Go through the entries below and copy each line that holds the word "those".

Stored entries
[Start of section]

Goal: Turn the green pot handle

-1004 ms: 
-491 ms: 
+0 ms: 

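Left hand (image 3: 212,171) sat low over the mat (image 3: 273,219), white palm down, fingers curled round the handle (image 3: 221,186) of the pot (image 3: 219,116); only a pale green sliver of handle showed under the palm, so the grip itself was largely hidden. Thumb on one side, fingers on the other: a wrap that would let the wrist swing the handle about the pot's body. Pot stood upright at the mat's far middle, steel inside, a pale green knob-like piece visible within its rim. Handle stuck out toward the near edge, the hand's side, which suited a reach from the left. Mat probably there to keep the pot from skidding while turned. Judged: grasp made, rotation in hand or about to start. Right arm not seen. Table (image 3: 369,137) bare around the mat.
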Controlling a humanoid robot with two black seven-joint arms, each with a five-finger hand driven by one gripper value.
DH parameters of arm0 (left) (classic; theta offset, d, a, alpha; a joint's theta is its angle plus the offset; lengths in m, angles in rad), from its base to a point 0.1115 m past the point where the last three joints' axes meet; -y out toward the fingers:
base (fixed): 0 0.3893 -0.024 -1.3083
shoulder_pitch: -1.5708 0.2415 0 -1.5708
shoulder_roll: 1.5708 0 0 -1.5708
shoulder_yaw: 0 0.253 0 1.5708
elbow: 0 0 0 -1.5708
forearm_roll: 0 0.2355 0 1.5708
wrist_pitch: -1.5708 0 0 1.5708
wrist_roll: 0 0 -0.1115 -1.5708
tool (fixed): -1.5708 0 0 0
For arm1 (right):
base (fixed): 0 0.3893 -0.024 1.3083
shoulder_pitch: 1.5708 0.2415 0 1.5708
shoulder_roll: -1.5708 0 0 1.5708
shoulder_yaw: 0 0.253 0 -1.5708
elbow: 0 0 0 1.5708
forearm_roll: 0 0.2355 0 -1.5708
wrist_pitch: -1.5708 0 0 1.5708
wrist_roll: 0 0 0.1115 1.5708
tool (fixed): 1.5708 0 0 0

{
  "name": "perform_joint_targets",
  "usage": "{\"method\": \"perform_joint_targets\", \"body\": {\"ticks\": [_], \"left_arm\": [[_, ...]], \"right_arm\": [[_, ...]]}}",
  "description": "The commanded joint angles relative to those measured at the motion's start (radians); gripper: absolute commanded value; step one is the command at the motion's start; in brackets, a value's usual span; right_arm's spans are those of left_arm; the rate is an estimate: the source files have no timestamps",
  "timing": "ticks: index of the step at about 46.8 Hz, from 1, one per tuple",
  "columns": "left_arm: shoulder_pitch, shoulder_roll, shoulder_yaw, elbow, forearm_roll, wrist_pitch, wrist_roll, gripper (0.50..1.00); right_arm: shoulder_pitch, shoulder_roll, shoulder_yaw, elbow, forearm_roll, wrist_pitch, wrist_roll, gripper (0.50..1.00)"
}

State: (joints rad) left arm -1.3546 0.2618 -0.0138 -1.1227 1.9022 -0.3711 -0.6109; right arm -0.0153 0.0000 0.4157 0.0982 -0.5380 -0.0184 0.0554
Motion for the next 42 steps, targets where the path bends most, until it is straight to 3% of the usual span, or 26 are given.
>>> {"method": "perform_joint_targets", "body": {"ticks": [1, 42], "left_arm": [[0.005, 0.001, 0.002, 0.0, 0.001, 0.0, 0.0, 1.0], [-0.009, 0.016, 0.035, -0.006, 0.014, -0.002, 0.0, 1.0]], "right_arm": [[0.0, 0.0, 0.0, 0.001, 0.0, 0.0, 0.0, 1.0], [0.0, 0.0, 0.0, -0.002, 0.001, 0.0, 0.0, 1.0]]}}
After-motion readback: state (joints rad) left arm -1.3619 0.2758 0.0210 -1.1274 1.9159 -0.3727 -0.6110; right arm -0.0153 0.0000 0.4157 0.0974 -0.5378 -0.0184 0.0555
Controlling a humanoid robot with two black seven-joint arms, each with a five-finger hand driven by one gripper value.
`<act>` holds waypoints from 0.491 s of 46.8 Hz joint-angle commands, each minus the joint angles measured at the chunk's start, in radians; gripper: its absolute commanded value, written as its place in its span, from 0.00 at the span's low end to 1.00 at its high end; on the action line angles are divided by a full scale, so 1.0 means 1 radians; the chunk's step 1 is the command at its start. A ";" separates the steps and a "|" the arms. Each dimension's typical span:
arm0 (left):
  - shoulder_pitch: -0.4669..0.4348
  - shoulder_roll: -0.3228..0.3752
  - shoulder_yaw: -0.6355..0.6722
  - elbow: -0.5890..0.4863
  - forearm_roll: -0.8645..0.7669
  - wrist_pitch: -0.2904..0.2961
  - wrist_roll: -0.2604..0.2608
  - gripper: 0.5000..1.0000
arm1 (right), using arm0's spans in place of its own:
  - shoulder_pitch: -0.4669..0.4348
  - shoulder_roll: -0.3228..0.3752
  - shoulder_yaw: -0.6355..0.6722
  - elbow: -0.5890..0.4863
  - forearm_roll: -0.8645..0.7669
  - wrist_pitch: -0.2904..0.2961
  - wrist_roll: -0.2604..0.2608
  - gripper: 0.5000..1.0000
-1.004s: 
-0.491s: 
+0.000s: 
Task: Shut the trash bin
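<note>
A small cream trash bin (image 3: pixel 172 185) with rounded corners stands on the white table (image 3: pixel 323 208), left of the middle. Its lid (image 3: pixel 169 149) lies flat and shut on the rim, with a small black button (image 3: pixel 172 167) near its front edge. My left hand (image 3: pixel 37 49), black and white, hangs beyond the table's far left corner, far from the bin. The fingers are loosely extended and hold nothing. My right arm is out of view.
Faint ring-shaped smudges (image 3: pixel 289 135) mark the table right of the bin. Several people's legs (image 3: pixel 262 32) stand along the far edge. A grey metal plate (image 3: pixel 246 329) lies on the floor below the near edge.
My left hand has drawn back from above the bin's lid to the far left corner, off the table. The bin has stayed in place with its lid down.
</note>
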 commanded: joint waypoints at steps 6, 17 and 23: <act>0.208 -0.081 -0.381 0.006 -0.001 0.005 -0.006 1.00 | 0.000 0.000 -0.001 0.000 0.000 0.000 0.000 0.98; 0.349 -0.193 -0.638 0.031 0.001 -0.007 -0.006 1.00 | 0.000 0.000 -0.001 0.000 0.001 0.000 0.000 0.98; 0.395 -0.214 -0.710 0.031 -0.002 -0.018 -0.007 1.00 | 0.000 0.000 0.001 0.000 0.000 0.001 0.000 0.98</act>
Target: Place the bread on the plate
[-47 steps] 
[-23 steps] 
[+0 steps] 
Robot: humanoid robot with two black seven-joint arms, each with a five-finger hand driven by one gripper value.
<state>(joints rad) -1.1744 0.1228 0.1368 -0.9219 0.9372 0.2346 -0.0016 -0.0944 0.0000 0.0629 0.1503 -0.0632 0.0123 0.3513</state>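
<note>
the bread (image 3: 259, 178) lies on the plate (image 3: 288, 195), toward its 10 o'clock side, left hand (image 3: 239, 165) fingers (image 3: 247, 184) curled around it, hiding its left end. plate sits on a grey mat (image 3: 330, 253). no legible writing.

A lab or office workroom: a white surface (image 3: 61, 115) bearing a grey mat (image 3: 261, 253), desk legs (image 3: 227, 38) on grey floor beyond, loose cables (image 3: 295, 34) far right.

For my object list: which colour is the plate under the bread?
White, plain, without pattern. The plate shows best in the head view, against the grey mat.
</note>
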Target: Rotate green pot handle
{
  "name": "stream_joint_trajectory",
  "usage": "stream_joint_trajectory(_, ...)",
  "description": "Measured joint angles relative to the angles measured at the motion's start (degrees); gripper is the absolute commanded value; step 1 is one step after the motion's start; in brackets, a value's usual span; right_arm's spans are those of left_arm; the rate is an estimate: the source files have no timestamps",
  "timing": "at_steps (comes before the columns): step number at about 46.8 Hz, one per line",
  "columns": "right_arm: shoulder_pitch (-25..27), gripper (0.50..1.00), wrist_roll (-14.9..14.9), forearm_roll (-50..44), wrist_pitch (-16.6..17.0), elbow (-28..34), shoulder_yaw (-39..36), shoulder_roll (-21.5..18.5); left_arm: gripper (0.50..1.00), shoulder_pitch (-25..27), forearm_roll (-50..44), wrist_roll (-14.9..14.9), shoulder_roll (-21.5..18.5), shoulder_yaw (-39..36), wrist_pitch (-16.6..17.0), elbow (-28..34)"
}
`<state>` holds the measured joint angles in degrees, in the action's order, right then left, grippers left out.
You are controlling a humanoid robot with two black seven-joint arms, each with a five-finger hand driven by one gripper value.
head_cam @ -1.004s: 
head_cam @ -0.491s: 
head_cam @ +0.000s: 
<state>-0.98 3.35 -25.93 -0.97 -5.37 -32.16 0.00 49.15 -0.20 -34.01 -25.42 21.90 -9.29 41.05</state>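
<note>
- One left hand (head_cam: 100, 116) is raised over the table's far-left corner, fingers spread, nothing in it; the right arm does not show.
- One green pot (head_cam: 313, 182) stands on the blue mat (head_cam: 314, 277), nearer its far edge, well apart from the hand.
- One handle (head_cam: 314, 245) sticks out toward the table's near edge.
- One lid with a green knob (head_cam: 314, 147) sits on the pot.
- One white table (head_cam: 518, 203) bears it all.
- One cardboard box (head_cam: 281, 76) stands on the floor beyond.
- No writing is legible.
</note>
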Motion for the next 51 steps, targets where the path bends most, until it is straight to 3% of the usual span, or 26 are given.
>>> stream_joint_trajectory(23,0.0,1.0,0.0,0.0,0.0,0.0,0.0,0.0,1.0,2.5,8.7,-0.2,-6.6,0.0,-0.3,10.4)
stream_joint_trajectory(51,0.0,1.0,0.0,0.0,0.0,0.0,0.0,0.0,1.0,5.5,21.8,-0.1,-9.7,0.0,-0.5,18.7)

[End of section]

— Expected answer —
  "description": "The commanded joint angles relative to those measured at the motion's start (radians); gripper: absolute commanded value; step one is the command at the motion's start; in brackets, a value's usual span; right_arm's spans are those of left_arm; the rate is an estimate: the source files have no timestamps",
  "description": "Measured joint angles relative to the angles measured at the motion's start (degrees); gripper is the absolute commanded value; step 1 is one step after the motion's start; in brackets, a value's usual span; right_arm's spans are those of left_arm; the rate is an estimate: the source files have no timestamps",

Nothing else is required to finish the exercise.